**Exercise goal:**
Your answer must be a single number: the count of lines in the records below that include the string "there".
═════ Records provided ═════
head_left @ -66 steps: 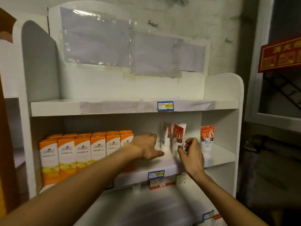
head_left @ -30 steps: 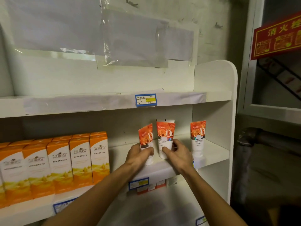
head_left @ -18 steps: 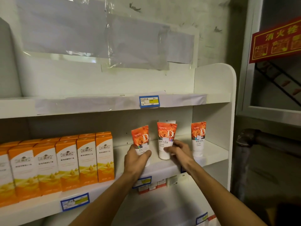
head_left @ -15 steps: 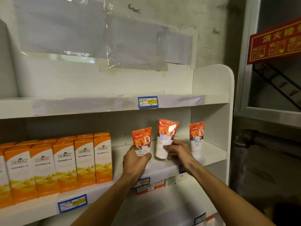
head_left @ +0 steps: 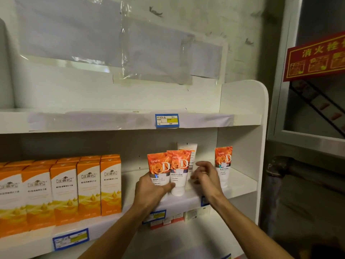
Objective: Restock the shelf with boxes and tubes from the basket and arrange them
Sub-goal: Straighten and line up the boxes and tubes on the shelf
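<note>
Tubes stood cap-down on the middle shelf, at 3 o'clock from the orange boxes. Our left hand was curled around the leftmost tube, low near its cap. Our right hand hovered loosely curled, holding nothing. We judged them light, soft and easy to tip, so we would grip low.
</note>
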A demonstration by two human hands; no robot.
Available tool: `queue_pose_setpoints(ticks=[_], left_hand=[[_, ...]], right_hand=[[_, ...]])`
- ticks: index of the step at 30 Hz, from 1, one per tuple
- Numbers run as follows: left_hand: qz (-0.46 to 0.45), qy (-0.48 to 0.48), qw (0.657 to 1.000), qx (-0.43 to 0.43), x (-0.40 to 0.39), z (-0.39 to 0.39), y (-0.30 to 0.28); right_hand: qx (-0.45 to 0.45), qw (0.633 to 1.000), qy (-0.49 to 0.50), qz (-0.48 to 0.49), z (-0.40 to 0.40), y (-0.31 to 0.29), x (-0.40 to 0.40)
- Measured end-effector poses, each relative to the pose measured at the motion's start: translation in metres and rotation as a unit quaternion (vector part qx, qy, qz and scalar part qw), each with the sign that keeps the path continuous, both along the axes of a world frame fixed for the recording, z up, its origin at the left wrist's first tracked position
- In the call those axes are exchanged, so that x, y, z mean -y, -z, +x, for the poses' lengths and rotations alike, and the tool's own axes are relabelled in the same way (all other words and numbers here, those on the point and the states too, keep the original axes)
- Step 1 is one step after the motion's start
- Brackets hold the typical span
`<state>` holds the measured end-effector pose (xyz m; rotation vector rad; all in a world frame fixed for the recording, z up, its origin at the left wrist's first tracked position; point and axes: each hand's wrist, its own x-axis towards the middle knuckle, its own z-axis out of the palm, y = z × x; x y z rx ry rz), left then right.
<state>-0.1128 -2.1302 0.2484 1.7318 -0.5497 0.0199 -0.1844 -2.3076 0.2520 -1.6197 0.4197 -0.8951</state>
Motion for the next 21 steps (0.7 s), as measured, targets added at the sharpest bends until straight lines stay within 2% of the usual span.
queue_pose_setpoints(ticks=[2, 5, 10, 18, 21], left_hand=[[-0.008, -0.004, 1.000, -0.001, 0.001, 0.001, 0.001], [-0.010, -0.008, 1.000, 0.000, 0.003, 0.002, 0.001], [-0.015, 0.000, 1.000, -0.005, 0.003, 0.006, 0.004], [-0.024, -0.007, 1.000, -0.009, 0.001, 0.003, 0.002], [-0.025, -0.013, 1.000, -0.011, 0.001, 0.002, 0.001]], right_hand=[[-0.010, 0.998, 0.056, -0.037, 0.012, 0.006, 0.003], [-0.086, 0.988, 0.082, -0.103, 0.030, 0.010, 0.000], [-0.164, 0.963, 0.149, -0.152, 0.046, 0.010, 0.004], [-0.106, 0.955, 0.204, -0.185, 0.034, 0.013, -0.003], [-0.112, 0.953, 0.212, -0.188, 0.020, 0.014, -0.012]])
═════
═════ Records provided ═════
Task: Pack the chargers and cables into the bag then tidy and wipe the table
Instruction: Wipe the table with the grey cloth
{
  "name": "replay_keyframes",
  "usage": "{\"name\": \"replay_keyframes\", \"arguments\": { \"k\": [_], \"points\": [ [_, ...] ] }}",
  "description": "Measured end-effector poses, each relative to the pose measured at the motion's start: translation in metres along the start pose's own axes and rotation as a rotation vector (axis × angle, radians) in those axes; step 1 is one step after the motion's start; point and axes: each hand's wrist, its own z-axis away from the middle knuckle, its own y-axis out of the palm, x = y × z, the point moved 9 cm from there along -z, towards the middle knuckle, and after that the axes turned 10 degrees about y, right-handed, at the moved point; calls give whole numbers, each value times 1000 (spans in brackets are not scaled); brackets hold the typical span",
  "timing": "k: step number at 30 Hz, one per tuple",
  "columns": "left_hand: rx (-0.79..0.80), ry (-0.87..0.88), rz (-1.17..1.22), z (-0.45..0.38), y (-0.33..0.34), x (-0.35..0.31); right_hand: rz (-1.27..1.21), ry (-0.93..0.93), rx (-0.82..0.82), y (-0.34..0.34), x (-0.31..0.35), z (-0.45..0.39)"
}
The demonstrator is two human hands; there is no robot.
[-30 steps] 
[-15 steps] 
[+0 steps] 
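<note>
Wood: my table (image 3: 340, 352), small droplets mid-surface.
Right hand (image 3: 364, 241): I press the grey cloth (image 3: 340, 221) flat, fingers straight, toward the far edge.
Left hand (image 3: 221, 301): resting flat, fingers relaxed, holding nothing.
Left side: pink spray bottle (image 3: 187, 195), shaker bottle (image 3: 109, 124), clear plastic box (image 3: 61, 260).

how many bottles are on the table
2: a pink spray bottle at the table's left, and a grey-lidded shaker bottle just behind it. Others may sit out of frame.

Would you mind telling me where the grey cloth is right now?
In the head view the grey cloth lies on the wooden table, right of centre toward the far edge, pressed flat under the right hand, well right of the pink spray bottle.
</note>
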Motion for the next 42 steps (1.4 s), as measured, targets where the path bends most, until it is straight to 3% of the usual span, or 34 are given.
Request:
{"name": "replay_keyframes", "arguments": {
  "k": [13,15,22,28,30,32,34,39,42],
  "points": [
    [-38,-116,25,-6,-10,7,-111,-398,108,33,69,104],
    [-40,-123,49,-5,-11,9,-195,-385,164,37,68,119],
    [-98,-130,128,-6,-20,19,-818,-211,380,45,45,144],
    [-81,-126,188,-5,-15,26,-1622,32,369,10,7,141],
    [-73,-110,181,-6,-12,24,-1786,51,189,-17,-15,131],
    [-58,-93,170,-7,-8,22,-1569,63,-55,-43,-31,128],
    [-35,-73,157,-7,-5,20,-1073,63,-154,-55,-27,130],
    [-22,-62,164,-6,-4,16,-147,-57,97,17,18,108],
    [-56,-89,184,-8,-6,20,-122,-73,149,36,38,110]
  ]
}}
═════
**Response below:**
2